Die Sonne scheint über Enkanini

Von Anke Schröder

Die Universitätsstadt Stellenbosch ist umgeben von gewaltigen Bergen und sanften Hügeln. Das alte Stadtzentrum ist malerisch, gepflegte niederländische Häuser zeugen von den früheren Kolonialherren. Auf einem der Hügel etwas außerhalb wohnen die Armen. Der Stadtteil Enkanini mit seinen Hütten zieht sich weit über den Hang, die Wege sind nicht befestigt, Wasserleitungen gibt es nicht. Doch auf sehr vielen der ärmlichen Behausungen sehen wir Sonnenkollektoren.
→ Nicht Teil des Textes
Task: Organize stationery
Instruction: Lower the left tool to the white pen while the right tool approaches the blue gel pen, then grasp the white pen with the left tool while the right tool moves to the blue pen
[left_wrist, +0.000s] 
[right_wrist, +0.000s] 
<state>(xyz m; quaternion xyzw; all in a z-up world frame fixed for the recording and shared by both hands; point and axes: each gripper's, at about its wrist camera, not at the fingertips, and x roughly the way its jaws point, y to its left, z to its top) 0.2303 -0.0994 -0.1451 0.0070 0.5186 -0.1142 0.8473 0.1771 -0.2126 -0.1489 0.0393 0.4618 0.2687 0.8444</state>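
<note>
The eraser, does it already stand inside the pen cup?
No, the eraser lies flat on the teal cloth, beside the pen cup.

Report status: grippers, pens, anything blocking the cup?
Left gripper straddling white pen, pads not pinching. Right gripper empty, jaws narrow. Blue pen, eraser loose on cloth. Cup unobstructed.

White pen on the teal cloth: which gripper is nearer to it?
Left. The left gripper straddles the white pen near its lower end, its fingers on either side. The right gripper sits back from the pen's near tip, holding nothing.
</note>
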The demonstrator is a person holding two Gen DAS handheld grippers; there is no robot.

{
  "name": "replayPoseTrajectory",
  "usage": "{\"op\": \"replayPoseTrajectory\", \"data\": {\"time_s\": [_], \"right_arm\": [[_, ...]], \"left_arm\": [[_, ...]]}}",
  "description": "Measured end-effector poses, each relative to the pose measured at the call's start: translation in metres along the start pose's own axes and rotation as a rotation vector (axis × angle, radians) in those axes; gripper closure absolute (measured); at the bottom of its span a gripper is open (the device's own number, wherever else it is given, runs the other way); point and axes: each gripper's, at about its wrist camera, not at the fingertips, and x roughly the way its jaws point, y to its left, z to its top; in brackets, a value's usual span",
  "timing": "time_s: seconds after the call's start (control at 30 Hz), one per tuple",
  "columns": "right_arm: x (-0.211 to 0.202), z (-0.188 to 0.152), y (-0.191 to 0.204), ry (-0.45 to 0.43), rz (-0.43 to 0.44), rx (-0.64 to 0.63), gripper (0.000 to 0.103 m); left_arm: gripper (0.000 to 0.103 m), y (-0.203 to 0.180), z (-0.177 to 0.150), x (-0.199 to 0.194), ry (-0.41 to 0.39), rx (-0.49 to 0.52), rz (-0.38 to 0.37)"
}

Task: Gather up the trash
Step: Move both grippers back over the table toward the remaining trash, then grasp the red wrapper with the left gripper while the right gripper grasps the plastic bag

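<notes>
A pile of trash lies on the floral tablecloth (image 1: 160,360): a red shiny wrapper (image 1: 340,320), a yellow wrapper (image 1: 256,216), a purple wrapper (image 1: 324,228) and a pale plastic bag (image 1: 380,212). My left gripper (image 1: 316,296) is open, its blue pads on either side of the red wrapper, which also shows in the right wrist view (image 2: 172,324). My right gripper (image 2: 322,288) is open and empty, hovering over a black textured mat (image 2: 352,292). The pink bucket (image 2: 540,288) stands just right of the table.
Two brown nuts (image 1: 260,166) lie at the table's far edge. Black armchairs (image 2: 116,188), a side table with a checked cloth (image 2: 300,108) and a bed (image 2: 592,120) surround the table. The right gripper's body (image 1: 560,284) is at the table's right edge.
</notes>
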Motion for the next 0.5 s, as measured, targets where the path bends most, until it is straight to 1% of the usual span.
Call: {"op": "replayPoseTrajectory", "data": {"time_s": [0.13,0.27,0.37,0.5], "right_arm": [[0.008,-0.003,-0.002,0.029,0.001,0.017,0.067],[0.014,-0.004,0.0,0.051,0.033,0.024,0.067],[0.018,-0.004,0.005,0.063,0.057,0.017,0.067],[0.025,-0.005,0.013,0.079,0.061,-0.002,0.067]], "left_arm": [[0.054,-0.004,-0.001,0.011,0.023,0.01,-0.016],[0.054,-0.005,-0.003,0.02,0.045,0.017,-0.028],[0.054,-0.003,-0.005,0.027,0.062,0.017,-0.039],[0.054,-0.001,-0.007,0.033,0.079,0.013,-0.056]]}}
Es sind über tausend, wie wir später erfahren –

Das ist dem Institut für Nachhaltigkeit der Universität zu verdanken. Professor Mark Swilling empfängt uns in Enkanini. Er berichtet uns von der Wohnungsbaupolitik der ersten südafrikanischen Regierung nach dem Ende der Apartheid 1994. Das Ziel hieß: Wohnungsbau – die Mehrheit der schwarzen Bevölkerung lebte unter erbärmlichen Bedingungen. Das sollte sich ändern. Also legte der Staat ein gewaltiges Bauprogramm auf; in zehn Jahren wurden rund eine Million Häuser gebaut. Allerdings überwiegend dort, wo der Baugrund billig war. Und das bedeutete: außerhalb der Zentren, weit weg von Arbeitsplätzen und Infrastruktur. Wer in die neuen Wohnungen zog, war wieder ohne Perspektive. Verständlich, dass viele in die Nähe der Städte drängten. So entstand auch der Slum Enkanini.
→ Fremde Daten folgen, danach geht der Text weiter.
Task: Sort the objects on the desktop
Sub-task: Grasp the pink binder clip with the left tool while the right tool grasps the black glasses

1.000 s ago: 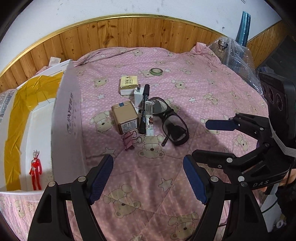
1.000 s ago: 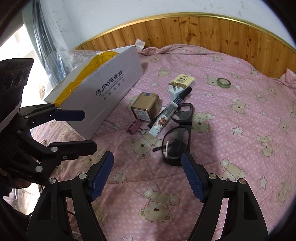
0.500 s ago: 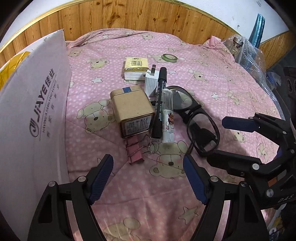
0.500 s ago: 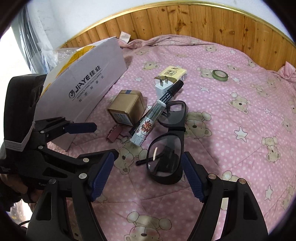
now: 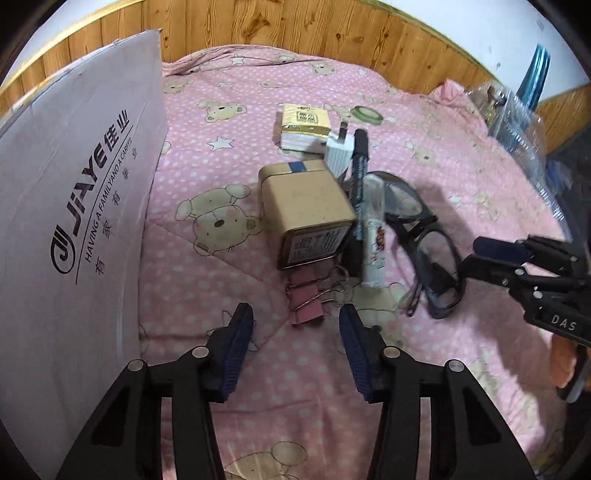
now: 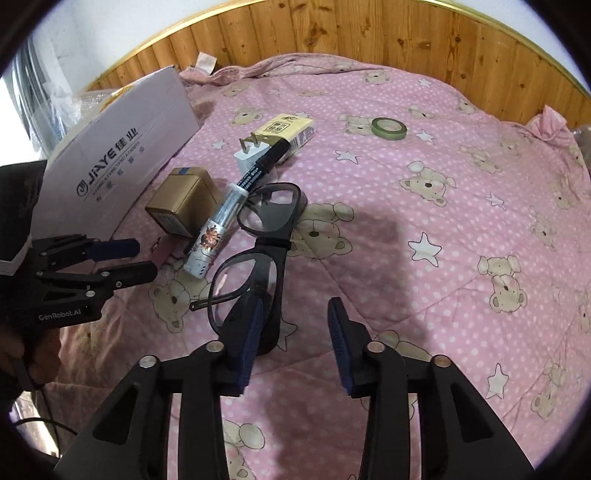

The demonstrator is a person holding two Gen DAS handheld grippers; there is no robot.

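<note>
Black-framed glasses, square brass tin, quilted pink bedspread.

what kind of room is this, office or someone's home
Most likely a home, probably a bedroom. The objects lie on a pink quilt with teddy bears, not a desk, it meets a wooden panelled wall with gold trim, and a cardboard box sits on it beside household odds like glasses.

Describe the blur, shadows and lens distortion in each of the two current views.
Left wrist view: the glasses, the white tube and the right gripper are smeared by motion blur; the carton's lettering stays sharp. Right wrist view: everything is crisp, and a broad soft shadow falls on the pink quilt beside the glasses. Both views: fisheye bends the wooden headboard into an arc, with dark corners.
</note>
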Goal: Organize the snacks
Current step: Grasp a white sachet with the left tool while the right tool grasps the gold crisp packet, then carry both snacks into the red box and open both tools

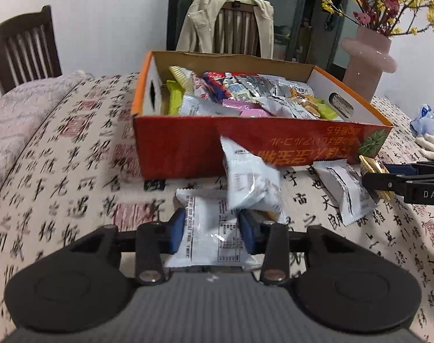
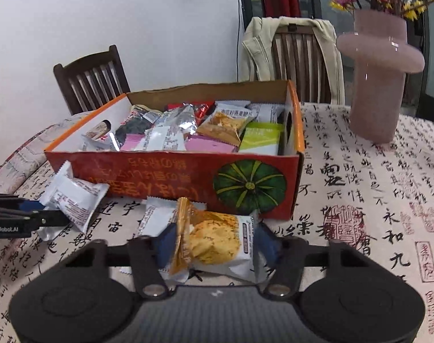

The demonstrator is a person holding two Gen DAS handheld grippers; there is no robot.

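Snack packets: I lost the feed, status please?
Left gripper shut on white foil packet. Right gripper shut on orange biscuit packet. Orange cardboard box ahead, unobstructed.

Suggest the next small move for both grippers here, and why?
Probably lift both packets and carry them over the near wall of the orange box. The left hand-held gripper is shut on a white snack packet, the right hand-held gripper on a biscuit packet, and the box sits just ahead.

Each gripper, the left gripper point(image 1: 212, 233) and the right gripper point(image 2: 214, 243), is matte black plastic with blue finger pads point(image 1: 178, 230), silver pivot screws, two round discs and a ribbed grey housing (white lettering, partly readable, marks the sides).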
2002 erkannte die Regierung den Fehler und steuerte um. Das Ziel hieß jetzt: Die Lebensverhältnisse in den vorhandenen Quartieren zu verbessern. Das ist nicht so einfach. Den Ankündigungen folgen bis jetzt keine Taten, sagt Mark Swilling. Die Leute warten. Jahrelang. Warten macht depressiv oder aggressiv. Hier setzt das Institut für Nachhaltigkeit ein. „Wir betreiben transdisziplinäre Forschung“, so der Professor, dessen ursprüngliche Fächer Soziologie, Politologie und Geschichte sind. Transdisziplinär bedeutet mehr als interdisziplinär. Zum Zusammenwirken verschiedener wissenschaftlicher Disziplinen kommen gesellschaftliche Akteure wie Politik oder öffentliche Verwaltung. Für das Armenviertel Enkanini heißt das: Die Bewohner werden zunächst in Solarenergietechnik und anderem ökologischem Know-how geschult und können dann für ihre Hütten Fotovoltaik-Elemente mieten. Der Mangel an elektrischer Energie ist eines der größten Alltagsprobleme. Für den Solarstrom bezahlen sie. Swilling: „Bezahlen mussten sie ihre Energie auch früher: sei es das Kerosin zum Kochen oder die Einrichtung illegaler Stromleitungen, die das Netz anzapften.“ Die Isolierung der Gebäude ist ein weiteres nachhaltiges Element – besonders wichtig angesichts der heißen Tage und kalten Nächte. Schließlich: Biogas-Toiletten. Aus Fäkalien wird Gas zum Kochen gewonnen.

Dann besuchen wir das Institut selbst. Wo 50 junge Leute ihr Masterstudium in Sustainability absolvieren, ist das Nachhaltigkeitsprinzip für eine andere Bevölkerungsschicht Wirklichkeit geworden. 40 Wohnhäuser stehen hier, die alle nach ökologischen Prinzipien gebaut sind: Aus luftgebrannten Lehmziegeln, aus Holz, aus Recycling-Steinen. Alle werden mit Sonnenenergie versorgt, elektrische Heizungen sind nicht erlaubt. Das Ganze verwaltet eine Hausbesitzergesellschaft, die bei jedem Neubau prüft, ob die Bedingungen erfüllt sind.

Mark Swilling hat das Institut 1999 ins Leben gerufen. Es gehört zwar zur Universität, ist aber als gemeinnützige Gesellschaft selbständig. Swilling ist ein Visionär, der in der Aufbauphase oft nicht genau wusste, wie es weiterging. Es ging, Schritt für Schritt, immer weiter.